Hi all, I am looking at purchasing a second smoker. Do any of you have any experience with 270 Smokers? I know there are a lot of smokers on the market, but I saw these at the sam's Club Cookoff in Pittsburg last year. They look interesting and claim long cook times with a resonable amount of charcoal (my big smoker starts with 40# of charcoal and then wood). Any thoughts ?

Thanks  :grilling_smilie:


----------



## so ms smoker (Nov 18, 2013)

Sorry I can't help on this one. I have not heard of this smoker. I would suggest that you think about what kind of smoker you like.

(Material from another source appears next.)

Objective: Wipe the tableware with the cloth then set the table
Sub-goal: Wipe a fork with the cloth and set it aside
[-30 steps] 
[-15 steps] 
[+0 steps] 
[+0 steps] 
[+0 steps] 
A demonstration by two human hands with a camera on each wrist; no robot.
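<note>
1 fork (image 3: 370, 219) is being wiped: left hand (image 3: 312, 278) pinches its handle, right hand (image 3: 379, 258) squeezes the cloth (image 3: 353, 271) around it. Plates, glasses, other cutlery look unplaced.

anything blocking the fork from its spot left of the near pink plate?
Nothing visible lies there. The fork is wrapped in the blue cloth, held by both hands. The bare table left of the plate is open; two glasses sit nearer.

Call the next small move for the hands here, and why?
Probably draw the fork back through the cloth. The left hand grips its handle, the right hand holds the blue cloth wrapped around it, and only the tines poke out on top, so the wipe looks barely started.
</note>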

Electric, charcoal, wood burner ect.  First use what you are comfortable with, then branch out to something that you want to try. Please feel free to ask questions about smokers that you are interested in.  (which I guess you are doing!) Hope you make a great choice!

  Mike


----------



## buckmeyer (Apr 6, 2014)

I bought one yesterday and have a butt on it now!  It seems to hold temp very easily!


----------



## cdub2976 (May 4, 2015)

I saw the 270's at grillbillies in Raleigh this weekend.  It looks like a great smoker.  Reverse flow in a vertical is definitely interesting. How is it working for you now.  Can you keep it at 225 or does it try to get to 270 no matter what.  I was going to get a lang stick burner but with a new baby, I realized that I don't have that kind of time to dedicate to the grill.  I'm going to call tomorrow to see if they can give me a test cook this weekend.  The cook every weekend anyway.


----------



## buckmeyer (May 5, 2015)

You can keep the temp pretty much wherever you want it.  They do seem to like the 270 degree range, but honestly, I've found that 250-270 works pretty good for me. I cured two bear hams last winter and had no trouble keeping them between 190 and 210 for 8 hours.  You will need to use a water pan.  A full size steam table pan fits perfectly in the bottom of my standard size 270. I have not regretted buying it for a second.


----------



## cdub2976 (May 5, 2015)

So no problem keeping it at 225 if I want?


----------



## buckmeyer (May 5, 2015)

I would say no problem, but don't take my word for it. Call Terry at 270 Smokers.  He's a great guy and treats everyone who buys one like family.  He will not steer you wrong.


----------